Mindful Eating: Lessons From a Month Without Flavour
Flavourless February has come to an end, and it’s time to look back in reflection.
For the month, I gave up flavour aiming to better understand my relationship with food and see how I deal with letting go. I was allowed to eat plain boiled potatoes, boiled chicken, oats, steamed/raw veggies, egg whites, and milk. I ate everything separately and sequentially. I also allowed myself to have one planned exception meal per week so I wouldn’t be a complete social outcast.
So… how did I go?
Accountability is Key
For the most part, I stuck to the rules! More so than pure brute discipline, I think I can largely attribute this to the exposure I gave the challenge by writing about it and posting on Facebook. Every time I thought about giving up, I was saved by the thought of embarrassment and going back on my word. So really, this is your success — well done!
That said, I hate to disappoint, but I (we?) did slip up a few times. Most of them were hard to avoid due to logistics (instances where I didn’t have much control over what I ate), but one or two of them were shameful moments of weakness. Additionally, whenever I did have a planned exception, I really went all out and ate as much as I could. While this was technically not against the rules, I think it subtly worked against the philosophy of the experiment.
Flavour is Rewarding
There’s no doubt that high-reward foods make me want to eat. Without them, I found I would put off eating and continue whatever I was doing — even when I was painfully hungry. Initially, sometimes I even dreaded having to eat, like it was a chore. It got easier, but over the month, I still ended up shedding a few kilos off of my already-slim figure. Oops.
Flavour is Relative
Letting go was difficult at times. The most painful situations were those featuring a lot of people consuming high-reward foods around me (i.e. pretty much any social event). What I was depriving myself of was right in front of me, and it took quite a bit of mental energy to deal with it.
On the other hand, when a high-reward reference point wasn’t immediately present, I struggled much less and actually found some enjoyment in my meals — simply by taking a moment to be mindful. Rather than watching a TV show or reading a book while eating, I would sit down in silence and immerse myself in the activity of “eating”. I could appreciate the vibrant orange glow of carrot sticks and their satisfying crunch under my teeth. Observe the warm nuttiness of a spoonful of oats. Focus on the food, right from the moment it sat on my plate, as it swirled around in my mouth, and then disappeared into my oesophagus.

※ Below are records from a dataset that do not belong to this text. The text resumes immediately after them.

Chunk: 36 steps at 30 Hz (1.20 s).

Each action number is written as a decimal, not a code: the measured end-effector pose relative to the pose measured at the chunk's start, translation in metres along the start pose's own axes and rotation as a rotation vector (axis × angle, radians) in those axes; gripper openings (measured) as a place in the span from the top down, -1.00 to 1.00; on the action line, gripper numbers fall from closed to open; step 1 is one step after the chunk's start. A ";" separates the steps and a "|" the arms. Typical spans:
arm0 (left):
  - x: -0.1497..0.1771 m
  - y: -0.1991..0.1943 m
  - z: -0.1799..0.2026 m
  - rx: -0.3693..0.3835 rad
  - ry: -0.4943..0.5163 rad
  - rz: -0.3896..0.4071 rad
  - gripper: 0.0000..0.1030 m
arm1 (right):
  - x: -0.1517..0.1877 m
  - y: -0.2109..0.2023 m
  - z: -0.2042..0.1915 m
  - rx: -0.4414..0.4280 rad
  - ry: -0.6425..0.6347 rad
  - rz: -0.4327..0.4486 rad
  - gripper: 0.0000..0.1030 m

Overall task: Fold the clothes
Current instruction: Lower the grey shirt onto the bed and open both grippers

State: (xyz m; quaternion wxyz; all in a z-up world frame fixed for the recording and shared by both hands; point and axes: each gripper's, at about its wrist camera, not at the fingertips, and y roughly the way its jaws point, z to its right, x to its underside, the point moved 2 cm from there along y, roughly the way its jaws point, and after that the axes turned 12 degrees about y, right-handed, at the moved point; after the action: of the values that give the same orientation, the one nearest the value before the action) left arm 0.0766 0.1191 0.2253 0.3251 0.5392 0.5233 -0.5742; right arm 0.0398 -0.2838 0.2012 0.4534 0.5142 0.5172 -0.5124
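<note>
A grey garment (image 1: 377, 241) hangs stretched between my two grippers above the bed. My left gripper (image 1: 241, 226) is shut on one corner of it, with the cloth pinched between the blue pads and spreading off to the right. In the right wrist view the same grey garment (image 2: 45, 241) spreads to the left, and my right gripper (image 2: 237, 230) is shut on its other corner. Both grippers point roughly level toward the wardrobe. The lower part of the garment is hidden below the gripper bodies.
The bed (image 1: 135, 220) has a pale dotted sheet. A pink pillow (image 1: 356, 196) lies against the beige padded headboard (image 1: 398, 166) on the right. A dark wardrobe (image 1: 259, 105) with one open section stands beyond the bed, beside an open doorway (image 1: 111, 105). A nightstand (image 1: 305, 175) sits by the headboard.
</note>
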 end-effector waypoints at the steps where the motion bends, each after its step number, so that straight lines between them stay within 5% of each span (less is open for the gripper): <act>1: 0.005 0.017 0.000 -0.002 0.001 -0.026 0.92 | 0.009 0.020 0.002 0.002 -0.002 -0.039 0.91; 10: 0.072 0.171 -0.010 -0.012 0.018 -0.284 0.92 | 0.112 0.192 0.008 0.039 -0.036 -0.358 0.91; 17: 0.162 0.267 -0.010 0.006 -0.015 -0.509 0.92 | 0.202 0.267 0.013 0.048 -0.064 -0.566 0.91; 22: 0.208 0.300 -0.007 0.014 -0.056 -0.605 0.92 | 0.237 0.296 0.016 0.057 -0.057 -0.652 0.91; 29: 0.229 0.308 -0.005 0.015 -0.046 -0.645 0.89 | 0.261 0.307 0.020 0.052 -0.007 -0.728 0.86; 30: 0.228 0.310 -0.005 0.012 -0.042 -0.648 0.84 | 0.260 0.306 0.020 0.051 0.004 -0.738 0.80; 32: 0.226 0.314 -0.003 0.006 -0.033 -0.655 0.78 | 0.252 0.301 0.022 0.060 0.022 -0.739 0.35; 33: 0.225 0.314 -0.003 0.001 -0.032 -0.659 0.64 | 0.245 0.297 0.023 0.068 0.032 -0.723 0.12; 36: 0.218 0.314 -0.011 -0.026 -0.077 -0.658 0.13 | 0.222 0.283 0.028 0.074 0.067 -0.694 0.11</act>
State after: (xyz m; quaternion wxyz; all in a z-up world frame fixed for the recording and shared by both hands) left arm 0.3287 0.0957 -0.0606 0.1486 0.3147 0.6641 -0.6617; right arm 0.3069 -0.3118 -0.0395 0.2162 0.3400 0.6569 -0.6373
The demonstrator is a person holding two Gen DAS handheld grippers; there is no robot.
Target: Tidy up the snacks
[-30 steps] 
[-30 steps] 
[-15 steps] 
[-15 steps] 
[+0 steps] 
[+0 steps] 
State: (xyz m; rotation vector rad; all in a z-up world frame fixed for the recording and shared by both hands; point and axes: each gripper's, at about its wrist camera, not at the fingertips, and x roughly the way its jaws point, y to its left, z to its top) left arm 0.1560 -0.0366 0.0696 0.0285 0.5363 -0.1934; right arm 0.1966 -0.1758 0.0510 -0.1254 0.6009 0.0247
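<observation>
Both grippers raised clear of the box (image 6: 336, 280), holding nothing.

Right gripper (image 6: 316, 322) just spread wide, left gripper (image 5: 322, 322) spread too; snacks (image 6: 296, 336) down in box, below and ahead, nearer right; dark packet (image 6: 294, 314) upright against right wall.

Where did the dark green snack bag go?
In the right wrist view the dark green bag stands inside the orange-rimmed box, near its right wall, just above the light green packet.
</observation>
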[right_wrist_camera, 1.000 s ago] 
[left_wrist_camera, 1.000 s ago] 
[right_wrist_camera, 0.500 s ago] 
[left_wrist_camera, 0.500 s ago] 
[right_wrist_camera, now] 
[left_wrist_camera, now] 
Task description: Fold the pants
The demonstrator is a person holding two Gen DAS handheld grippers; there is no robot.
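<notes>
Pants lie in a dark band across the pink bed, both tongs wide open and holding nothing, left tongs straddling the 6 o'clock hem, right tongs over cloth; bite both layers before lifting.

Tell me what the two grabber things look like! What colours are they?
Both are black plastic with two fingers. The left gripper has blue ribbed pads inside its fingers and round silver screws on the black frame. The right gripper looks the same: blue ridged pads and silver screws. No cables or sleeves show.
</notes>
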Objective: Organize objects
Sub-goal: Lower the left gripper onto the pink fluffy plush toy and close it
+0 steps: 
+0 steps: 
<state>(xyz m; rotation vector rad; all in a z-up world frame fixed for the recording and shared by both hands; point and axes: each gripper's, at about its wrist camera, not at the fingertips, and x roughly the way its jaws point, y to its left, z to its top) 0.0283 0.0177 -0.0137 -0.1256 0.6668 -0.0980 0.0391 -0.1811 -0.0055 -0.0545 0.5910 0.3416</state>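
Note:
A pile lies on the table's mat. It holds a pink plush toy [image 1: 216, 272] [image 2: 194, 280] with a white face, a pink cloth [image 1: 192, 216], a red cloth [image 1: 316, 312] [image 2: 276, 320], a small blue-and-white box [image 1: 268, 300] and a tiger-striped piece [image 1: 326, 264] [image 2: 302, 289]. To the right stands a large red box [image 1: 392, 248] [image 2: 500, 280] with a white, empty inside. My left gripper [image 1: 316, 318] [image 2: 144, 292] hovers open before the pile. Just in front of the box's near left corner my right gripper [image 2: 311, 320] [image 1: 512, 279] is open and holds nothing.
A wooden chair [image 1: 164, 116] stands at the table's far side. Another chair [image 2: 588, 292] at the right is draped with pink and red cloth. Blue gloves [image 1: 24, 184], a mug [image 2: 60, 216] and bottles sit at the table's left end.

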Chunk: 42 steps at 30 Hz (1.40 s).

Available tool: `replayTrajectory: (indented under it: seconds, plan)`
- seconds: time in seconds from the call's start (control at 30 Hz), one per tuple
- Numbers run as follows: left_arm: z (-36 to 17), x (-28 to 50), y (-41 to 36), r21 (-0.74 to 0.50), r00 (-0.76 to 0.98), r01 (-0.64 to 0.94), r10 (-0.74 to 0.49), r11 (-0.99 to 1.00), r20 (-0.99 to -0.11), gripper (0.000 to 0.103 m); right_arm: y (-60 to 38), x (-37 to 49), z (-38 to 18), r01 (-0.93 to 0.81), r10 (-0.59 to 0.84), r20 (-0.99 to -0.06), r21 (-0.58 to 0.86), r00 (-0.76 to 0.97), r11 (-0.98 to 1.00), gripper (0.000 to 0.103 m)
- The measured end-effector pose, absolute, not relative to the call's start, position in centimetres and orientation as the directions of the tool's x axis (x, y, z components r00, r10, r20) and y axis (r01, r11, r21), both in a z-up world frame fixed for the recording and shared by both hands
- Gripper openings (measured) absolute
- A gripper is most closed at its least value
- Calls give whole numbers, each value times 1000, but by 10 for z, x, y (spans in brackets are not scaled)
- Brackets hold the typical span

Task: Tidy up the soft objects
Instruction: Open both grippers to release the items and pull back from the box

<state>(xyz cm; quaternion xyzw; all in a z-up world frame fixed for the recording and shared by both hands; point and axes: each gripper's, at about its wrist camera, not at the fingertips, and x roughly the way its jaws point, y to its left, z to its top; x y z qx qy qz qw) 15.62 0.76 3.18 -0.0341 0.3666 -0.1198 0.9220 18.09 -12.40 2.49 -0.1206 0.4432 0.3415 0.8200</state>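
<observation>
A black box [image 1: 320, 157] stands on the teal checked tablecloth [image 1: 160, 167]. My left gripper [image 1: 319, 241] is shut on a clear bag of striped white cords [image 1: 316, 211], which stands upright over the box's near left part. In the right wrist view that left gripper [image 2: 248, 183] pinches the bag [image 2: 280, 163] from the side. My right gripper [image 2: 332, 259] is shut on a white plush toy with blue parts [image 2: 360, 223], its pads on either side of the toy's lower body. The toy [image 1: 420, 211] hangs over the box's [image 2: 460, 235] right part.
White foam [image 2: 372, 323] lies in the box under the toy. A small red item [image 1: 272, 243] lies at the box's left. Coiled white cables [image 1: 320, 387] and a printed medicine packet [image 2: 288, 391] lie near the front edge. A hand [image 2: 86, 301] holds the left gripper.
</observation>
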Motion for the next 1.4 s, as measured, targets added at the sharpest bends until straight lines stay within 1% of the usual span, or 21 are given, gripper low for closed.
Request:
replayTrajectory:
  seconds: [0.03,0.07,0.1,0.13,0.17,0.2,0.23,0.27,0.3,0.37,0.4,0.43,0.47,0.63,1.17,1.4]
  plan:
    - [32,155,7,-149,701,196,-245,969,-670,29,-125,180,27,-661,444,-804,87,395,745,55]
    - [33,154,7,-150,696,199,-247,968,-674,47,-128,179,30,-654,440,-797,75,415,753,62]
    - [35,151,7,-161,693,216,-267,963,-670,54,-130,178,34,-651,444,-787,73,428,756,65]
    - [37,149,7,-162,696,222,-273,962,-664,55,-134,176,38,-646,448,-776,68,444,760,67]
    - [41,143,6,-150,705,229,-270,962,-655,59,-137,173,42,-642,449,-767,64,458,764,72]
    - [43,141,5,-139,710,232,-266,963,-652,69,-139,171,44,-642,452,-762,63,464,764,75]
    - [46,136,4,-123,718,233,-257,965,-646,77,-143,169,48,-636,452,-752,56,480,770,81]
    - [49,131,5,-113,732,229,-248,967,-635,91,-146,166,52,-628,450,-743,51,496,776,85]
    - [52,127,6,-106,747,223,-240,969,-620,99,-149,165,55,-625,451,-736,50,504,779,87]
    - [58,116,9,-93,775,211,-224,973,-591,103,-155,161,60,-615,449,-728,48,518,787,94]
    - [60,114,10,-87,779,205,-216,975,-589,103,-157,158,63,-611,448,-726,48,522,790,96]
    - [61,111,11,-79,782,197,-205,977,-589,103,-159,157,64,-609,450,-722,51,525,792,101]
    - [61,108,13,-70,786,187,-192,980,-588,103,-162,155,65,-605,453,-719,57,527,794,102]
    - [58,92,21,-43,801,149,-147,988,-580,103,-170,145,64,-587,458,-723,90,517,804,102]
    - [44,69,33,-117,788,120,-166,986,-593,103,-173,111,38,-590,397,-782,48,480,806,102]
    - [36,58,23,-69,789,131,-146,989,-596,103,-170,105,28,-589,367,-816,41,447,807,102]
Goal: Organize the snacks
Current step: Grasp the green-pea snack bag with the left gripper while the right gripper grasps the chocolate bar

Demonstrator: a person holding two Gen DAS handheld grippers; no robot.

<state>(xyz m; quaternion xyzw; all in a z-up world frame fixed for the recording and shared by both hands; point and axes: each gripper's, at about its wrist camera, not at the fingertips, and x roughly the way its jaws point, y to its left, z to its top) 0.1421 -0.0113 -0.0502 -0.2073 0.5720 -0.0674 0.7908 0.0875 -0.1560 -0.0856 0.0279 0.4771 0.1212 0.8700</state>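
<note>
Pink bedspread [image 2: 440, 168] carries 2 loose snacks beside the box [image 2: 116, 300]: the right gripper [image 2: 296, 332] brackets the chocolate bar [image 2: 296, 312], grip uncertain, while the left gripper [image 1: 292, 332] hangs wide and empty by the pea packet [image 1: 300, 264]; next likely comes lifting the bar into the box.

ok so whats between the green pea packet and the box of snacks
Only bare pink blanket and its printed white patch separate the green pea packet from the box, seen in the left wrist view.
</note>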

So it turns out that there is quite a lot of flavour to be found in these “boring” foods. You just have to open yourself up to it. Maybe sometimes it’s good to slow down and appreciate the simple things in life. Maybe I will have a “boring” meal every so often as a reminder of this.
Flavour Makes Memories
I noticed that I didn’t want to do some activities that I would normally love to do, simply because I had strongly associated them with rewarding foods. For example, often when I go to the beach with friends, we will get a box of hot cinnamon donuts and smother it in chocolate topping and sprinkles. It is diabetes in a box, but I have very fond memories of it. So it probably comes as no surprise that I didn’t really feel much like going to the beach this month. I don’t think this kind of association is necessarily a bad thing, but I think it is something that’s good to be aware of.
Overall, I feel like I have gained some more awareness and control with regards to food, and motivation to be more mindful in other areas of my life too. If you have any further thoughts about flavour and food reward, I would love to hear them!
TL;DR: I completed the challenge, and I think being accountable really helped. It was difficult at times and sucked a fair bit of mental energy out of me at social events. But by the end of the month, when I was not immediately surrounded by temptation, I got used to it and was quite happy eating what I was. When I was mindful, I found more enjoyment in the boring food and had an easier time letting go. Still, I lacked my usual motivation to eat, and lost a few kilograms.
Next Up: Sleep Hygiene
In January I gave up sleeping in, but I didn’t manage to keep that up in February. I got shin splints, couldn’t run, and lost my motivation to get up. As a result, I have noticed my mornings become very slow and inefficient — even if I do stop myself from falling back asleep, I will spend an eternity lying there, scrolling through social media crap on my phone.
So my next challenge is to correct my “sleep hygiene” and stop doing this. It basically means my bed is for sleeping, and nothing else. I will keep my phone over the other side of the room so I have to get out of bed to turn off the alarm. And I will aim to cease any screen time at least half an hour before a consistent bed time. I am interested to see how this will affect my sleep quality, ease of waking up, and morning productivity.